For the listing below, print exactly the lines from the line with "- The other" to the line with "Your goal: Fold", both included, and nothing beyond them.

▬▬▬

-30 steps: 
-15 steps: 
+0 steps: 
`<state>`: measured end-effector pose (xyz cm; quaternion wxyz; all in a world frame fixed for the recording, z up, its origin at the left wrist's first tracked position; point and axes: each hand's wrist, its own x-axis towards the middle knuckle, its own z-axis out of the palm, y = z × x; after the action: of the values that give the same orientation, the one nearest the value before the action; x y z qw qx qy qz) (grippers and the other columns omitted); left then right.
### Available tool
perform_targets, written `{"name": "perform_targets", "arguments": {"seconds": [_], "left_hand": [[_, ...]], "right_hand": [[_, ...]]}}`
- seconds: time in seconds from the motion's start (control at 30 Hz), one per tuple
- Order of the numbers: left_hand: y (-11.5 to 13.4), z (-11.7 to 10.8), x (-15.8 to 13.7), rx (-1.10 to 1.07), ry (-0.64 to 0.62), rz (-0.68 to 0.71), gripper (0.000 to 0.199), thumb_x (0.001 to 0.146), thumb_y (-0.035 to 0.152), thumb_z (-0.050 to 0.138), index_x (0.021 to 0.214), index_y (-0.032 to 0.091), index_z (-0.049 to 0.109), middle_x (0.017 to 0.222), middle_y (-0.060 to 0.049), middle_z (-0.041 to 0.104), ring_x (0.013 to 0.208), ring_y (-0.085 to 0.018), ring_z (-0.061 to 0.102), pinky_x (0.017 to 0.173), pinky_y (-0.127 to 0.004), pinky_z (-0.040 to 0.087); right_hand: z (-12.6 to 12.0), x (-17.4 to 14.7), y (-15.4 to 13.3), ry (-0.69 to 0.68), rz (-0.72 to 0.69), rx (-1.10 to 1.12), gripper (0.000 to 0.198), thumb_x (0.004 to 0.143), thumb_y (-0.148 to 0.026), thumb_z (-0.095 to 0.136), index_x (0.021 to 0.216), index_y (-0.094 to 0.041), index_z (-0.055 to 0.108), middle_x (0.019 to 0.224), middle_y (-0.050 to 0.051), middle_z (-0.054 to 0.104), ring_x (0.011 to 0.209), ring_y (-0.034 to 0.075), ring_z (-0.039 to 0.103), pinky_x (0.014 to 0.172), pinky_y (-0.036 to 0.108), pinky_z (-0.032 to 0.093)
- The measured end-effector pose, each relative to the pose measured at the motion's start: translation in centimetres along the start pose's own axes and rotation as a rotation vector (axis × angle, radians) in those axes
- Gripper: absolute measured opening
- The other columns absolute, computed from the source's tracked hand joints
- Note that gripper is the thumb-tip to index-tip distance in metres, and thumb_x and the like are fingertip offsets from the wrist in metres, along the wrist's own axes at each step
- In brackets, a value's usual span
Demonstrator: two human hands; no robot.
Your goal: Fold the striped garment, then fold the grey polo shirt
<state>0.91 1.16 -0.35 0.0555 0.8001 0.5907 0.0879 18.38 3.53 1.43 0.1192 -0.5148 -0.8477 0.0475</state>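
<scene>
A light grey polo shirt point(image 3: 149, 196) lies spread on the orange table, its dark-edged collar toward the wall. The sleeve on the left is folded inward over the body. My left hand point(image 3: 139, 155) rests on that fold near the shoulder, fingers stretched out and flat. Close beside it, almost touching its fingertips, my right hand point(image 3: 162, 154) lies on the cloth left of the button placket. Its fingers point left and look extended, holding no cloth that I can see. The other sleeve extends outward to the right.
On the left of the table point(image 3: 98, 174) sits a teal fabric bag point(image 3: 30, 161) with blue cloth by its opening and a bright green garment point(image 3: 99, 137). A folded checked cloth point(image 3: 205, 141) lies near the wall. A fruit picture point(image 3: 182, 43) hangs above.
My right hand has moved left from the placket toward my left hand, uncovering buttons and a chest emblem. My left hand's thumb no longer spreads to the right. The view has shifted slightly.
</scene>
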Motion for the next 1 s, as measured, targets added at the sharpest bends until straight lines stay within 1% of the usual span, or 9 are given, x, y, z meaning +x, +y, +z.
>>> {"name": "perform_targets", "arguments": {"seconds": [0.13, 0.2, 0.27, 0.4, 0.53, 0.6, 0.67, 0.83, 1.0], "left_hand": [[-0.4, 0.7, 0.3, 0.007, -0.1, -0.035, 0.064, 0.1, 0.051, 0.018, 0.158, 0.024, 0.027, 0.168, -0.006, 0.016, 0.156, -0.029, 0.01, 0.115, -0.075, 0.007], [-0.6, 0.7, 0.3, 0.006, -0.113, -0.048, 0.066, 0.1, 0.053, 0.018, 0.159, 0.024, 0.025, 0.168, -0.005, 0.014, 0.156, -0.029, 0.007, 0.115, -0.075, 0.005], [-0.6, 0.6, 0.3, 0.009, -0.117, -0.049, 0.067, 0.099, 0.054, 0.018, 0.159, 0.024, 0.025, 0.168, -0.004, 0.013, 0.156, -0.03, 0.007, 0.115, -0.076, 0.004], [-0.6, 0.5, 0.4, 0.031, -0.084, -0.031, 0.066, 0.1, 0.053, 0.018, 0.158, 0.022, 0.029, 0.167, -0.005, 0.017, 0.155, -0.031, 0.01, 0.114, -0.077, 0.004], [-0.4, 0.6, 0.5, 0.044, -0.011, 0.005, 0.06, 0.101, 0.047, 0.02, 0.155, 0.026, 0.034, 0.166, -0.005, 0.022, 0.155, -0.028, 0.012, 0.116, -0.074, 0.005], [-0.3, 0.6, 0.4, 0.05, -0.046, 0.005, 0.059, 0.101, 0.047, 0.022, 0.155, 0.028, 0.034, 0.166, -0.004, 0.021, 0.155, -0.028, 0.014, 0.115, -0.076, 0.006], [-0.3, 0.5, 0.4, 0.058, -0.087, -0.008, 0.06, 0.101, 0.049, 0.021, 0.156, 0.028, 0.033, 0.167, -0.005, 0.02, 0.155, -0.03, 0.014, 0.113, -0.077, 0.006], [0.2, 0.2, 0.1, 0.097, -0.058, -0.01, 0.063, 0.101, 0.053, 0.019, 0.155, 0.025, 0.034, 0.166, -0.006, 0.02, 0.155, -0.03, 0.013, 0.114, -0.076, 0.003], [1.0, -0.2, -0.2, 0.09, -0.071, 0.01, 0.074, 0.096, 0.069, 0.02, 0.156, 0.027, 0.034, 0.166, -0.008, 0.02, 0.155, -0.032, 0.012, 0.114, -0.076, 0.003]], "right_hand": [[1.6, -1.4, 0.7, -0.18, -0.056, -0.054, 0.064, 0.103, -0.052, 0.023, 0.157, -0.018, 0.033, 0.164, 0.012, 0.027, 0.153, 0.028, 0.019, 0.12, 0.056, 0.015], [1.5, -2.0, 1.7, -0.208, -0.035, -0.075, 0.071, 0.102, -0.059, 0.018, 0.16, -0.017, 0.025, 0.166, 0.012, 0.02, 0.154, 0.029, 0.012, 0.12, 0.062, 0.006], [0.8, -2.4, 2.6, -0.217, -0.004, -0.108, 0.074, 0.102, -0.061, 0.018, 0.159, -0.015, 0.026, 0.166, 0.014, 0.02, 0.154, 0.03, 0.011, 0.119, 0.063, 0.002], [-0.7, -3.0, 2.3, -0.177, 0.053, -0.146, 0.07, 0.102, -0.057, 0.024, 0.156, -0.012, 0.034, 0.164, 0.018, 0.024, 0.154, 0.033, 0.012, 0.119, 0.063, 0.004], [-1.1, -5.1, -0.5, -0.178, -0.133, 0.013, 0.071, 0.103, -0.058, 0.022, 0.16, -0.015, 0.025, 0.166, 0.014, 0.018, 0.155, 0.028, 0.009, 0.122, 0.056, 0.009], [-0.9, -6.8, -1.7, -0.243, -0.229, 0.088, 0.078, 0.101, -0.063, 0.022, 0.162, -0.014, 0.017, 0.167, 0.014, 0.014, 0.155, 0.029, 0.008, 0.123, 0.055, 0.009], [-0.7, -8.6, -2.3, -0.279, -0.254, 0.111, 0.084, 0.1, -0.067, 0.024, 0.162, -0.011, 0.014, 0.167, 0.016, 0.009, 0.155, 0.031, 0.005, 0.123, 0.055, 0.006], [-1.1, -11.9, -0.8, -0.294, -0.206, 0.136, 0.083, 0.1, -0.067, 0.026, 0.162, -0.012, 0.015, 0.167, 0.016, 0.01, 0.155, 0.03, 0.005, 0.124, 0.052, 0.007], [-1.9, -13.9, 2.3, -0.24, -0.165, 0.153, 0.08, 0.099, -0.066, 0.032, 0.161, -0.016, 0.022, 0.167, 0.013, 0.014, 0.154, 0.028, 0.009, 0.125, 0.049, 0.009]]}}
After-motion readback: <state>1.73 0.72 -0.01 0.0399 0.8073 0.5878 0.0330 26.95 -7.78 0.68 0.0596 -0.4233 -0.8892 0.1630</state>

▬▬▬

_OUTPUT BELOW_
- The other columns absolute, computed from the source's tracked hand joints
- Note that gripper is the thumb-tip to index-tip distance in metres, and thumb_x and the like are fingertip offsets from the wrist in metres, along the wrist's own axes at each step
- In brackets, a value's usual span
Demonstrator: two human hands; no robot.
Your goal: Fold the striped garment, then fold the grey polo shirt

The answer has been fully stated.